Commissioners LaFleur, McIntyre, Glick, and Chatterjee were so non-controversial that Commissioner LaFleur was confirmed by a vote of 90-7 and the other three commissioners were confirmed in 2017 by a voice vote. With Commissioner McNamee having been approved by a single vote, it would appear that FERC is now officially part of the polarized environment in Washington.

Commissioner McNamee’s nomination was opposed from the start by a number of Democrats, almost all of whom were concerned about his role in preparing President Trump’s plan to provide subsidies for nuclear and coal-fired electric generation plants, the Department of Energy’s Notice of Proposed Rule (DOE NOPR). The DOE NOPR was unanimously rejected by FERC back in January, but there is concern that the president has not given up on providing subsidies to the coal and nuclear industry to the detriment of natural gas and renewables. 


Despite repeated questioning by Democrats during his confirmation hearing, Commissioner McNamee refused to assure Senate Democrats that he would recuse himself from participating in any matter regarding coal and nuclear subsidies that might come before FERC while he is on the Commission.
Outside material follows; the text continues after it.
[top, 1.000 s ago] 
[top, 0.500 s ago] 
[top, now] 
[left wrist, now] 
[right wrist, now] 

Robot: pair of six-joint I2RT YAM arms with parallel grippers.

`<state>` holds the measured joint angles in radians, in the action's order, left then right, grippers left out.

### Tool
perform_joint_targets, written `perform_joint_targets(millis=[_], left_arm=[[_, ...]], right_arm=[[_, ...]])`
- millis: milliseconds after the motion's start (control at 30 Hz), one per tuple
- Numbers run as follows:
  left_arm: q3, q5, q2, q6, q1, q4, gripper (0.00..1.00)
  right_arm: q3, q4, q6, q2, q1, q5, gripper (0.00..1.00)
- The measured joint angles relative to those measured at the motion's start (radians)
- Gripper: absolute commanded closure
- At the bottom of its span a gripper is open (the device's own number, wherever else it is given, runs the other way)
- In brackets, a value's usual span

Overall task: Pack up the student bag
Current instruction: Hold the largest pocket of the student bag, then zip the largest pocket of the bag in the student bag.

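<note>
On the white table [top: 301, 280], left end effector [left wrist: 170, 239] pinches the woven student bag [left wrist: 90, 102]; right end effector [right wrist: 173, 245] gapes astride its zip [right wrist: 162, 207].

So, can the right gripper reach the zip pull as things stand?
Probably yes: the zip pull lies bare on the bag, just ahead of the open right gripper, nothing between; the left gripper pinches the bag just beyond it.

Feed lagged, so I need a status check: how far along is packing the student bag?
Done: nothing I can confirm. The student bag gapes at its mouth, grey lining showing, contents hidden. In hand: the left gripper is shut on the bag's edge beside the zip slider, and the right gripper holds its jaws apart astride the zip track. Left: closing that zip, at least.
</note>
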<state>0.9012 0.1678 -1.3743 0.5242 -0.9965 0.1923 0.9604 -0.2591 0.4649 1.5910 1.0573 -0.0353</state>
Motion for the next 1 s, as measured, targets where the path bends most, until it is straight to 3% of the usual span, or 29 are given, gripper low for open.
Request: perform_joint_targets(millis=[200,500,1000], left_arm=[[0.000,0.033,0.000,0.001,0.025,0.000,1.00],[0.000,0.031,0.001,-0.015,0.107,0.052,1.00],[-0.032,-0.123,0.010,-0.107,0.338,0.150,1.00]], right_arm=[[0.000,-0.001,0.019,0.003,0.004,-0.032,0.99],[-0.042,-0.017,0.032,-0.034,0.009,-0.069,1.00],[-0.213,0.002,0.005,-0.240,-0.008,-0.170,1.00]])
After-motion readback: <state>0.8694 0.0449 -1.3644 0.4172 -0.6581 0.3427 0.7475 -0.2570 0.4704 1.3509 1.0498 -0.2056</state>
On the same day the Senate confirmed him to his position, an independent policy organization based at Harvard Law School’s Environmental & Energy Law Program filed a brief in the two dockets related to energy resilience initiated following FERC’s rejection of the DOE NOPR. The organization asserted that Commissioner McNamee’s service as the lawyer for the DOE during the development and filing of the NOPR disqualifies him, asserting that, by signing the NOPR, he is a party to the proceedings. In addition, the organization asserted that by serving as DOE’s lawyer, he has prejudged the ultimate issue in the FERC proceedings. The organization also contends that his recusal should extend to future proceedings about the “same facts, issues, and parties,” and, in particular, any continuing efforts by FirstEnergy Corp. to receive payments for the fuel security provided by their coal-fired plants. 
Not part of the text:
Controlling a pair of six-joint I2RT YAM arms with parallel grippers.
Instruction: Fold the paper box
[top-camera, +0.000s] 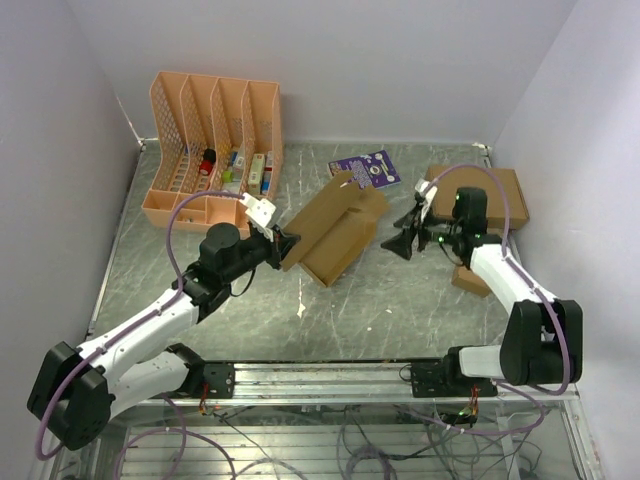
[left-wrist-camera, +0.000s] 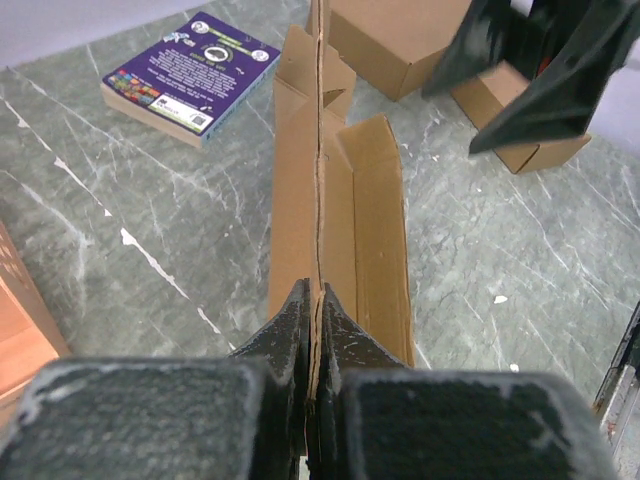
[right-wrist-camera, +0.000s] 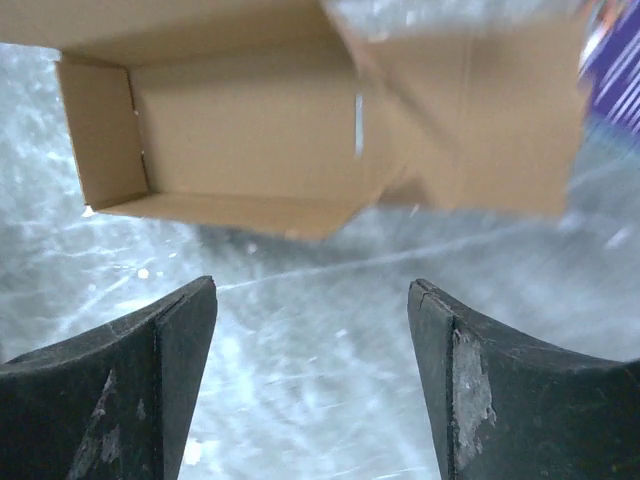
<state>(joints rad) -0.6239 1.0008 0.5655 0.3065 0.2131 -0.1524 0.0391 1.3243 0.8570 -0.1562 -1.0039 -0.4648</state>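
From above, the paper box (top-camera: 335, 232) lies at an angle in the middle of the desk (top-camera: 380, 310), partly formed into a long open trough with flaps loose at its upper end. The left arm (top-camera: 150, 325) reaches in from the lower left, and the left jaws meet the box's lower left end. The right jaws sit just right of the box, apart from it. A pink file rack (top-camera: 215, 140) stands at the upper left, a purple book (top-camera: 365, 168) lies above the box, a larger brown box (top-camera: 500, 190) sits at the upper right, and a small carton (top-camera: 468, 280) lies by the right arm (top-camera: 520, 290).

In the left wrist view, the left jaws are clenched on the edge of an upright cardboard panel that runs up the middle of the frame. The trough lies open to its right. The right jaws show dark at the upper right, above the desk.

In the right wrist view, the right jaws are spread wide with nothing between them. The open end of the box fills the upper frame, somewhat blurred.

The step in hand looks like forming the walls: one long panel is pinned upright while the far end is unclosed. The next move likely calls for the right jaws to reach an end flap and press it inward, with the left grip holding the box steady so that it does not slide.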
Commissioner McNamee’s nomination was further imperiled when a video surfaced of him speaking at an energy industry event. In fact, Senator Manchin specifically referenced the video in a statement he issued that explained why he voted for Commissioner McNamee as a member of the Senate Energy Committee, but voted against him on the floor of the Senate. Senator Manchin stated that, after viewing the video “where Bernard McNamee outright denies the impact that humans are having on our climate, I can no longer support his nomination to be a FERC commissioner." The support of Senator Manchin for FERC will be key in the coming years, because earlier this week, the Senate leadership confirmed that Senator Manchin will be the Ranking Member of the Senate Committee on Energy and Natural Resources for the 116th Congress, when it convenes in January 2019.
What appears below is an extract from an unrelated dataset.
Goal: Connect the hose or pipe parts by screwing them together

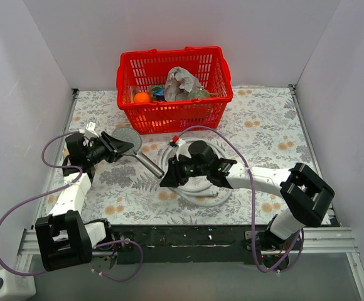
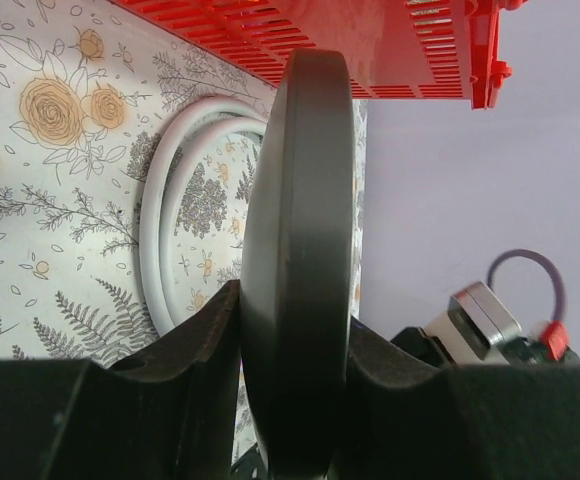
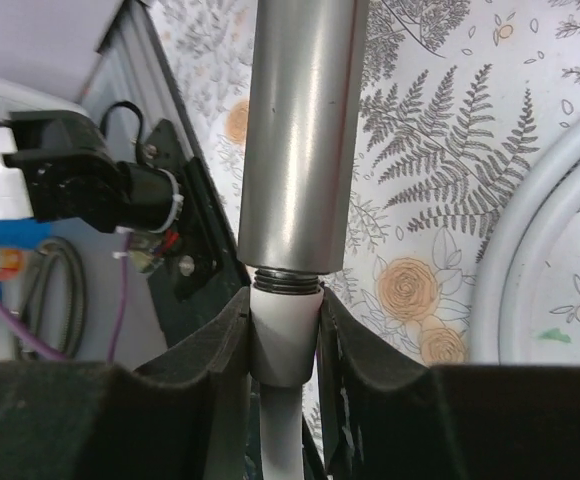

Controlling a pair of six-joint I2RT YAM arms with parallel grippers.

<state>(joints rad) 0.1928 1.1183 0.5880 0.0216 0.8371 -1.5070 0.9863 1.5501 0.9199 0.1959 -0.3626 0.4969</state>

As we discussed in Back to the Future – FERC Chairman Chatterjee and the Risks of a Four-Member Commission , the appointment of Commissioner McNamee, while officially restoring the Commission to its full complement of five commissioners, will not necessarily result in a fully operational Commission. This is because of Commissioner McIntyre’s health issues. Since October 17, the Commission has taken formal action 194 times, but Commissioner McIntyre has not voted on a single one of those decisions. This means - at least for pipeline projects such as the Risberg Line , which was approved late last week - the key vote following Commissioner Powelson’s departure continues to be Commissioner LaFleur’s. Even if one assumes there will be four voting members now that Commissioner McNamee has taken office, those four votes will likely be split 2-2 unless Commissioner LaFleur votes with the two Republicans in favor of a project as she did to approve the Risberg Line.


D.C. Circuit May Reinvigorate Review of FERC’s Certificate Policy


About one year ago, Chairman McIntyre announced a review of FERC’s Certificate Policy Statement. As we discussed in Powelson Leaves and LaFleur Blooms - FERC Policy and Projects Stalled? , we believed the absence of a Republican majority on the Commission meant that any action on the Certificate Policy Statement would be delayed. In fact, this has been the case. Presuming Commissioner McIntyre resumes an active role in the coming year, FERC could move forward on its review of the Certificate Policy Statement. 


Before that occurs, a case pending before the D.C. Circuit regarding Mountain Valley Pipeline (MVP) and scheduled for oral argument on January 28, 2019 could force FERC to move more quickly. The case is a typical challenge of FERC’s certificate orders that approved the MVP project. But, depending on how the court rules on four key issues in that case, the decision could limit FERC’s latitude to make changes to its Certificate Policy Statement in four key areas: (1) use of affiliate contracts as evidence of a project’s need; (2) assessment of the impacts from downstream greenhouse gases (GHG); (3) use of the Social Cost of Carbon; and (4) use of eminent domain before all permits are in hand. 


Not surprisingly, substantial briefing with wide-ranging viewpoints were presented in the MVP case by the environmental and landowner groups that filed the appeal, FERC, MVP, a consortium of national trade groups, and the Interstate Natural Gas Association of America. The court could rule that FERC’s order in MVP was clearly within its discretion. If it did so, the decision would have little impact on FERC’s flexibility as it considers revisions to its policy. However, there are a number of rulings that the D.C. Circuit could make that would substantially limit FERC’s choices when it considers making changes to its policy.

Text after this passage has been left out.